It's been done repeatedly, except for the "standard" part.

I honestly don't think that generalizing to "container" is going to be
useful in C. In a language that doesn't have meaningful inheritance,
it's very unusual for this kind of approach to get widespread adoption.
I think you'd do better to make a list library and a hash library,
for instance.

-s

jacob navia · Mar 17, 2010

Seebs a écrit :

It's been done repeatedly, except for the "standard" part.

I honestly don't think that generalizing to "container" is going to be
useful in C. In a language that doesn't have meaningful inheritance,
it's very unusual for this kind of approach to get widespread adoption.

I do not know of any other attempt in C.

Inheritance is not necessary at all. The code works without it.

Seebs · Mar 17, 2010

Seebs a écrit :

I do not know of any other attempt in C.

I don't know of another generalization to container in C. I know of
many lists and vectors and the like.

Inheritance is not necessary at all. The code works without it.

But without inheritance, "container" is not a useful level of abstraction.

The thing that makes "container" useful is that it provides for commonality
between "list" and "hash". But that's only useful when list and hash are
the types you actually work with, but because of inheritance, you can treat
them both as containers.

Without inheritance, either you have to call things "container" regardless
of which they are, and thus have access to an API that only makes sense for
a list when you're using a hash, and an API that only makes sense for a hash
when you're using a list, or you lose the ability to write a function which
just takes a "container".

I have often used list libraries. I'd use hash libraries if I needed a hash.
In neither case would I use a "container" library in C -- it's the wrong
level of abstraction for C, so far as I can tell. I've never in any language
wanted "a container". In OO languages, it's useful that the specific things
I request are also generically "containers". In C, it's not useful, because
I can't do anything with it.

-s

Andrew Poelstra · Mar 17, 2010

I don't know of another generalization to container in C. I know of
many lists and vectors and the like.

But without inheritance, "container" is not a useful level of abstraction.

The thing that makes "container" useful is that it provides for commonality
between "list" and "hash". But that's only useful when list and hash are
the types you actually work with, but because of inheritance, you can treat
them both as containers.

Without inheritance, either you have to call things "container" regardless
of which they are, and thus have access to an API that only makes sense for
a list when you're using a hash, and an API that only makes sense for a hash
when you're using a list, or you lose the ability to write a function which
just takes a "container".

I have often used list libraries. I'd use hash libraries if I needed a hash.
In neither case would I use a "container" library in C -- it's the wrong
level of abstraction for C, so far as I can tell. I've never in any language
wanted "a container". In OO languages, it's useful that the specific things
I request are also generically "containers". In C, it's not useful, because
I can't do anything with it.

You can do OO in C. I think most people don't because they have
it drilled into their heads that "C is not an object-oriented"
language. Which to be fair, it isn't, but that doesn't mean that
there are reasonably-elegant[1] ways to do OO.

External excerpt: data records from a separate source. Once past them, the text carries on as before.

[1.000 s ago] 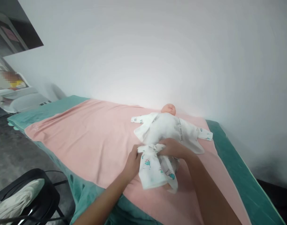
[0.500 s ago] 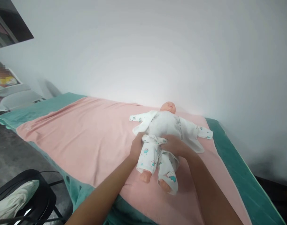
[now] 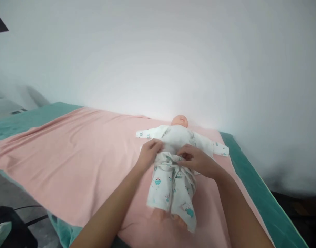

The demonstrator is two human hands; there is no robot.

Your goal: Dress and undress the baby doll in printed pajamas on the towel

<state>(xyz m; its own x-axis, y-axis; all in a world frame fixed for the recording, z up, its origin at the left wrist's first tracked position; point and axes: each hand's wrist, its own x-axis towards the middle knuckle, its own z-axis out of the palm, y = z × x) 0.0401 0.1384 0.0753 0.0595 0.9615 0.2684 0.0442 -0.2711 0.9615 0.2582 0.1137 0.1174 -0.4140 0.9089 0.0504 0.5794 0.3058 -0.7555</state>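
Note:
A baby doll [image 3: 180,120] lies on its back, its head by the wall, in a white long-sleeved shirt [image 3: 176,135] with printed cuffs. White printed trousers [image 3: 163,181] cover its legs, with the feet showing below the hems. My left hand [image 3: 149,154] is at the left side of the doll's waist, fingertips drawn together against the white cloth; what they pinch, if anything, is unclear. My right hand [image 3: 197,160] is on the other side, fingers curled, with its thumb and fingertips closed on the bunched trouser waistband.
A pink blanket [image 3: 70,155] lies under the doll, over a teal cover [image 3: 253,179] that shows at the sides. Behind the bed rises a white wall [image 3: 158,58]. A black chair [image 3: 15,229] with pale cloth on it stands at lower left.
The trousers sit higher and look more spread over the legs. Both hands have shifted up slightly at the waistband. The view has turned a little to the right.

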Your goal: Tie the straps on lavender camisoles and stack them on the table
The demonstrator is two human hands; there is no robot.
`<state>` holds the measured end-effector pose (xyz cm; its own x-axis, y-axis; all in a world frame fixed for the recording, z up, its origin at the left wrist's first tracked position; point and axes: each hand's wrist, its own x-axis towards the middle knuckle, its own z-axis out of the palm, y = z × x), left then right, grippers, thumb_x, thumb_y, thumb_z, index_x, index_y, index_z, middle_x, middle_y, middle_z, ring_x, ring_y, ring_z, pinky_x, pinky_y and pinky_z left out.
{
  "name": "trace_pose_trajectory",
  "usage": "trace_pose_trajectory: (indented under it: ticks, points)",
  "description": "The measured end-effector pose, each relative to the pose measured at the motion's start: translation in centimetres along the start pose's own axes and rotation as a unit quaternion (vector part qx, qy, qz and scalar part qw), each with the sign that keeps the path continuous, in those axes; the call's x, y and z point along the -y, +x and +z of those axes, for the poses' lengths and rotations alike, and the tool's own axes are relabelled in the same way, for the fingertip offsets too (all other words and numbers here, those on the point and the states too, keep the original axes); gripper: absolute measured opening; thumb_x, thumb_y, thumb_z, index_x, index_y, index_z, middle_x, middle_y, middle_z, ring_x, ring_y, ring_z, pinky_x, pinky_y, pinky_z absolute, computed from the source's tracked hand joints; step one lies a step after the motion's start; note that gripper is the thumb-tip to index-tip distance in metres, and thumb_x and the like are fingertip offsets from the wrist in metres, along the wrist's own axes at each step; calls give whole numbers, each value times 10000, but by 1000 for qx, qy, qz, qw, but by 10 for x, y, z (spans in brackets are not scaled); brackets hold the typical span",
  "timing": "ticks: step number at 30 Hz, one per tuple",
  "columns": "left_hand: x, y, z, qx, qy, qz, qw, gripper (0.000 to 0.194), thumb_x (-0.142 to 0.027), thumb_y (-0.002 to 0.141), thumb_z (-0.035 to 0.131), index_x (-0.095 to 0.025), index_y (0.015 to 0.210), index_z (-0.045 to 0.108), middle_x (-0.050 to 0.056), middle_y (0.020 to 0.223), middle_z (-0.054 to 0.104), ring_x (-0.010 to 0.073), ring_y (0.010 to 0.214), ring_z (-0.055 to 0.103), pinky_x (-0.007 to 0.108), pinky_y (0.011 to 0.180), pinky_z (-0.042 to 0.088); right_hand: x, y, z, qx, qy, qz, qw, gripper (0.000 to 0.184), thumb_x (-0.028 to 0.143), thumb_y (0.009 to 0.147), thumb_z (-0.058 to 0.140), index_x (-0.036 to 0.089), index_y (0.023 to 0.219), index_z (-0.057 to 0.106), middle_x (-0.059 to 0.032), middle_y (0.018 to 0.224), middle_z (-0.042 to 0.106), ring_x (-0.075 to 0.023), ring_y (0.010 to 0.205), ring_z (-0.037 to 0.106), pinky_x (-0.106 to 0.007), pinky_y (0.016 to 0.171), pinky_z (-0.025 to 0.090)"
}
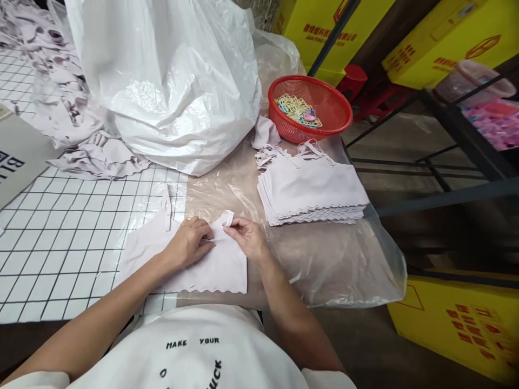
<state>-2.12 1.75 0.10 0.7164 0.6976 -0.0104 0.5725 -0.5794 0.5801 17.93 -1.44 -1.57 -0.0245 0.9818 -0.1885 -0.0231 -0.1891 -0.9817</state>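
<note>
A pale lilac camisole top (219, 270) lies flat in front of me, its scalloped hem toward my body. My right hand (247, 236) pinches the top's right strap end between thumb and fingertips, lifting it slightly. My left hand (187, 242) rests on the middle of the top, fingers curled into the cloth at the neckline and thumb extended along it. Its fingertips are partly hidden. The left strap (167, 210) lies loose on the table. To the right sits a neat stack of matching camisole tops (312, 189), their straps at the far side.
A large white plastic bag (174, 81) stands behind the work. A red mesh basket (332, 108) holds small coloured pieces. Loose lilac garments (77, 124) lie heaped at left, near a printed box (20, 156). Clear plastic sheeting (324, 270) covers the table's right edge; metal racks stand beyond.
</note>
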Motion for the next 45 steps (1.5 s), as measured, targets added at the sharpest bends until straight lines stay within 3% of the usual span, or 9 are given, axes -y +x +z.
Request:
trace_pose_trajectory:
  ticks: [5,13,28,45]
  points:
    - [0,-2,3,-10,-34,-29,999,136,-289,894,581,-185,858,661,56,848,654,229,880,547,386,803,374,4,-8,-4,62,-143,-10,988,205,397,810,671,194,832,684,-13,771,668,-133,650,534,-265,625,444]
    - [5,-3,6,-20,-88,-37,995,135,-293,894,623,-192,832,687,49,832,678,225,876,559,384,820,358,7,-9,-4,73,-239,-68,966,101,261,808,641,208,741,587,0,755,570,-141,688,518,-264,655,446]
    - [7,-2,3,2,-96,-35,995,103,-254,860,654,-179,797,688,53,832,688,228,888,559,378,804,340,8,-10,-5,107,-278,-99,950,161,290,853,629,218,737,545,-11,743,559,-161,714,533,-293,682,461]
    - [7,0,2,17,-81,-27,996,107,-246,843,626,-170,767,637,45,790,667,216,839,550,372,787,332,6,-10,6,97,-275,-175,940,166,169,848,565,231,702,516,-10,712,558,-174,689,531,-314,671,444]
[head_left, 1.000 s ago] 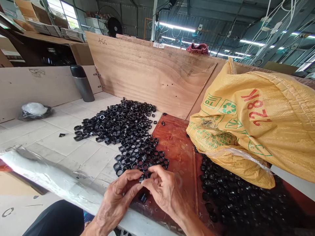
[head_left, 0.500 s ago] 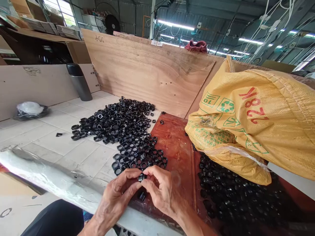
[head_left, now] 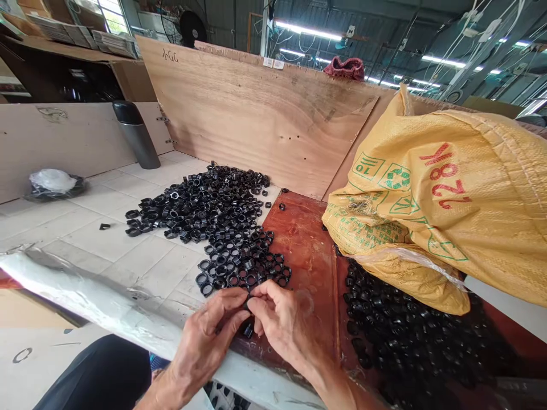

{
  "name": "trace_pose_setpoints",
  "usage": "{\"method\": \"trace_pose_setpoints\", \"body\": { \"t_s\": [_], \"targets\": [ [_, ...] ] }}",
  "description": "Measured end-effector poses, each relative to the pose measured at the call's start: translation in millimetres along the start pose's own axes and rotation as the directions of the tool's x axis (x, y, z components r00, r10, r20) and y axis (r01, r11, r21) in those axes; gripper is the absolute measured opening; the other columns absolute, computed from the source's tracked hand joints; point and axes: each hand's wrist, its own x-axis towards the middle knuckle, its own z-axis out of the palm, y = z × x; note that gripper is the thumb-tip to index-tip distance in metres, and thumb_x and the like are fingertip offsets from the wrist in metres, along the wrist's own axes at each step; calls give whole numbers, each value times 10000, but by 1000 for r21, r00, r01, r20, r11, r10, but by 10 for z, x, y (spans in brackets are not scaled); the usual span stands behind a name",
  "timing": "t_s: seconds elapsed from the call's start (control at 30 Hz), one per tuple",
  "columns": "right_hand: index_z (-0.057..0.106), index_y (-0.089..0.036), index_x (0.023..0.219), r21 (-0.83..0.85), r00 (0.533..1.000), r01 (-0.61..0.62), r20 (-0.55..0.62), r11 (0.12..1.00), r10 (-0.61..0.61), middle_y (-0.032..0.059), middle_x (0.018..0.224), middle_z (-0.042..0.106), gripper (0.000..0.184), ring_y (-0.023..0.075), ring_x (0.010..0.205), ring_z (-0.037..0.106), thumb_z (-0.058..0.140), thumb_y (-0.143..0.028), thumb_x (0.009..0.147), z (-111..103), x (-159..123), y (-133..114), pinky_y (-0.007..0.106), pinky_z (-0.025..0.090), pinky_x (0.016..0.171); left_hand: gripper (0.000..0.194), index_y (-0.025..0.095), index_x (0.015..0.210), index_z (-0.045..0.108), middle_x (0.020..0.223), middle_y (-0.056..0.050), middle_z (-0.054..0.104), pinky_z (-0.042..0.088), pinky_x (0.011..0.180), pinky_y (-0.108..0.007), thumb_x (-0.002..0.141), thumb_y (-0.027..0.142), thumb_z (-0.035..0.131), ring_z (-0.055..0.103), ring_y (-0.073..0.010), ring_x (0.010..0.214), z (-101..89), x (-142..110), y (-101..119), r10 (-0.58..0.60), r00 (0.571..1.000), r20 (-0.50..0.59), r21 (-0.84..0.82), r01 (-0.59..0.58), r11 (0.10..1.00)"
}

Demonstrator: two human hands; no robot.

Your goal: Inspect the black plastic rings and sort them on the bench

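My left hand [head_left: 209, 330] and my right hand [head_left: 277, 324] meet at the front of the table, fingertips pinched together around a small black ring-shaped part [head_left: 247, 304]. Most of that part is covered by my fingers. Just below the fingertips another black part [head_left: 248, 330] lies on the reddish-brown board [head_left: 299, 233]. Right beyond my hands, several black rings [head_left: 233, 265] lie flat, and they run back into a heap of the same black rings [head_left: 200, 205] on the pale tabletop.
At the right, a yellow woven sack [head_left: 427, 199] leans over a second pile of black parts [head_left: 405, 330]. A dark flask [head_left: 137, 136] stands at the back left, near a plastic-wrapped bundle [head_left: 55, 183]. A plywood panel [head_left: 256, 119] closes off the back. A plastic-covered edge [head_left: 94, 304] runs along the front.
My fingers have closed further over the small black part, hiding more of it. The camera view has shifted slightly; the heaps and the sack look unchanged.
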Motion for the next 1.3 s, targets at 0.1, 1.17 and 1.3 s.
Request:
{"method": "trace_pose_setpoints", "body": {
  "t_s": [0.1, 1.17, 1.3],
  "targets": [
    [615, -189, 851, 121, 989, -151, 18, 981, 150, -63, 518, 532, 143, 103, 427, 489, 600, -318, 912, 33, 30, 11, 198, 375, 433, 222, 240, 1135, 643, 1143, -77, 740, 606, 891, -266, 963, 105, 606, 745, -177, 1008, 37, -62, 5, 165, 986, 17, 122, -166, 978],
    [596, -186, 775, -496, 987, -88, -158, 864, 10, -26, 682, 607, 156, 139, 629, 567, 642, -40, 739, -907, 220, 329, 239, 381, 597, 209, 283, 1082, 738, 856, -11, 673, 574, 665, -256, 947, 263, 580, 725, -184, 743, 299, 175, -45, -15, 978, 210, 287, -47, 957],
    [658, -198, 906, -495, 996, -16, -86, 869, -31, -19, 813, 633, 211, 140, 716, 594, 777, -135, 745, -785, 184, 226, 231, 427, 649, 201, 259, 798, 714, 846, -12, 634, 564, 639, -236, 943, 267, 574, 702, -165, 707, 311, 170, -41, -30, 984, 177, 260, -18, 965]
  ]
}}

What Jacob has described doing (for a couple of projects) is
making the first element of his structs a vptr table, and interally
casting all his containers to this vtpr table, then calling the
appropriate "method" from there.

So that's inheritance. But from the user's perspective, it requires
casting each list/vector/hash/whatever to a Container * before
passing it to a function.

eg.
int data = 5;
List mylist = new_list();
append((Container *) mylist, &data);

Which is kinda ugly, but the cast can be hidden by a macro around
the function, and then you're golden:

#define append(a, b) (append((Container *)a, b)

append(mylist, &data);

I think this is a nice interface, has appropriate data-hiding, and
provides genericity. If he published the vptr structure, it would
also be extensible by other libraries.

[1] And "Reasonably elegent" often means "more elegant than C++"

Seebs · Mar 17, 2010

You can do OO in C. I think most people don't because they have
it drilled into their heads that "C is not an object-oriented"
language. Which to be fair, it isn't, but that doesn't mean that
there are reasonably-elegant[1] ways to do OO.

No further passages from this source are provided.